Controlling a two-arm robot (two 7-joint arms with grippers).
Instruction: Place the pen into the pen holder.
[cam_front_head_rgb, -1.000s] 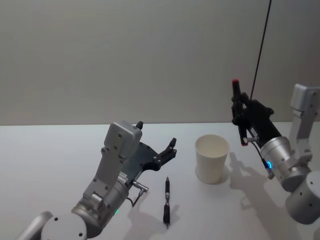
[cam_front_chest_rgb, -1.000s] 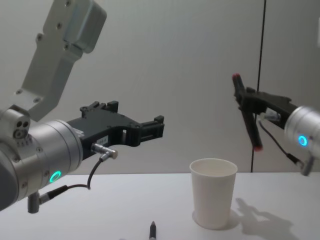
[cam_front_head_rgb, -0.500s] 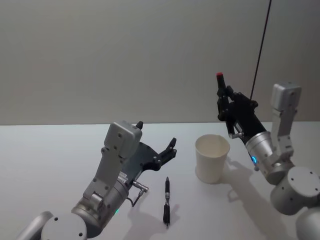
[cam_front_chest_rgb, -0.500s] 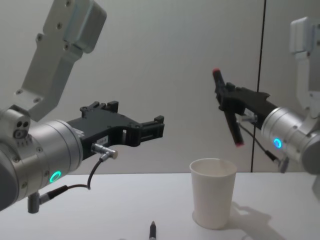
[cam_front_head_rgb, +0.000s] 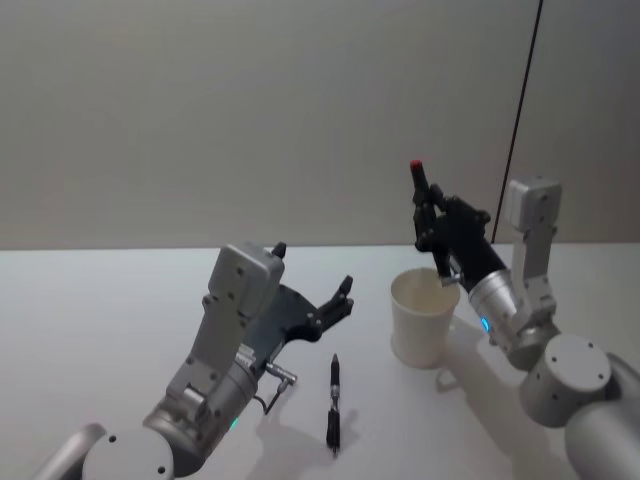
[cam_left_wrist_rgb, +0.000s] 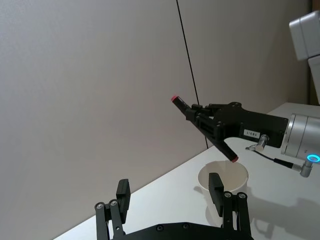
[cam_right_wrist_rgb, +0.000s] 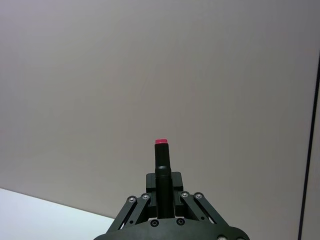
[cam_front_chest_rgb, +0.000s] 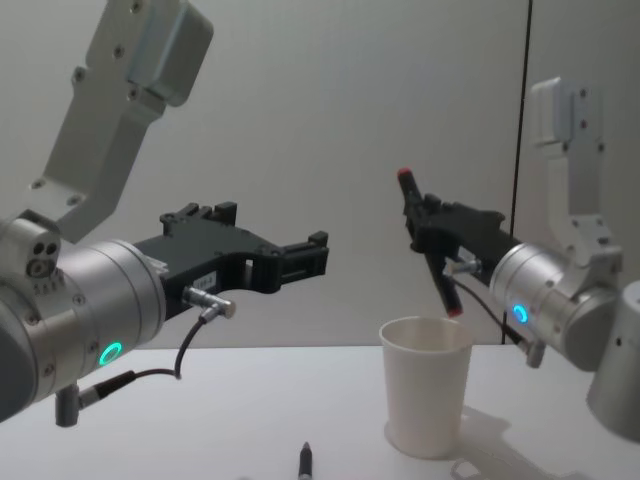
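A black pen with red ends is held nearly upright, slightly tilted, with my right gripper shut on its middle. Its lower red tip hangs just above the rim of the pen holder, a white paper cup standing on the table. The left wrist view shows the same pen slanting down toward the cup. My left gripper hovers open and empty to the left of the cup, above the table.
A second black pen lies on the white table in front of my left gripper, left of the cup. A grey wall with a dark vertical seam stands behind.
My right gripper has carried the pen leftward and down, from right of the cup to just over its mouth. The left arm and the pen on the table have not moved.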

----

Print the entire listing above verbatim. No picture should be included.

Controlling a two-arm robot (two 7-joint arms with grippers).
Instruction: Place the pen into the pen holder.
[cam_front_head_rgb, -1.000s] 
[cam_front_chest_rgb, -1.000s] 
[cam_front_head_rgb, -0.500s] 
[cam_front_chest_rgb, -0.500s] 
[cam_front_head_rgb, +0.000s] 
[cam_left_wrist_rgb, +0.000s] 
[cam_right_wrist_rgb, +0.000s] 
[cam_front_chest_rgb, +0.000s] 
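A black pen with red ends is held nearly upright, slightly tilted, with my right gripper shut on its middle. Its lower red tip hangs just above the rim of the pen holder, a white paper cup standing on the table. The left wrist view shows the same pen slanting down toward the cup. My left gripper hovers open and empty to the left of the cup, above the table.
A second black pen lies on the white table in front of my left gripper, left of the cup. A grey wall with a dark vertical seam stands behind.
My right gripper has carried the pen leftward and down, from right of the cup to just over its mouth. The left arm and the pen on the table have not moved.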

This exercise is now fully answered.